Can I mix cloud and self-hosted runners in the same project?
Yes. GitHub Actions lets you route specific jobs to runs-on: self-hosted while others use runs-on: ubuntu-latest. GitLab Runner uses tags — tag your self-hosted runners and reference them with tags: [self-hosted] in .gitlab-ci.yml. Jobs without matching tags will use shared runners if available. Woodpecker CI only runs on your self-hosted agents, but you can connect it to cloud Git repositories.

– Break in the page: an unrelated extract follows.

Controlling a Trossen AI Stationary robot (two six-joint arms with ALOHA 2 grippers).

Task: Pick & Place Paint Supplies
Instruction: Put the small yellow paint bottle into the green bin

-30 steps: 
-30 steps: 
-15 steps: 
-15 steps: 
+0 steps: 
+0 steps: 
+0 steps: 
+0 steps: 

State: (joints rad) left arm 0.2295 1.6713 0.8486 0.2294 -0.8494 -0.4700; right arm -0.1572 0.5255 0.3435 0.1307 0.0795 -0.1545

How many concurrent jobs can a single runner handle?
GitHub Actions Runner processes one job at a time per instance — scale by adding more runner instances. GitLab Runner can handle multiple concurrent jobs on a single instance, controlled by the concurrent setting in config.toml (default: 1). Woodpecker agents process workflows sequentially but support multiple steps in parallel within a single workflow using the depends_on directive. Scale Woodpecker by deploying additional agent containers.
Do self-hosted runners support Docker-in-Docker (DinD)?
Yes, all three support Docker-in-Docker workflows. GitHub Actions Runner exposes the Docker socket via the docker:// service container. GitLab Runner enables DinD with privileged = true in the Docker executor configuration and the docker:dind service. Woodpecker CI mounts the Docker socket into step containers, allowing build steps that create Docker images. For production DinD, consider using Kaniko (building without Docker daemon) for better security isolation.
What happens if a runner goes offline during a job?
GitHub Actions will mark the job as failed and queue it for retry if another runner is available. GitLab Runner has a configurable output_limit and job timeout — if a runner disconnects, the job is marked stuck and can be retried manually or automatically. Woodpecker CI detects agent disconnection via heartbeat and marks the pipeline as errored; the server can reschedule failed pipelines if configured with retry policies.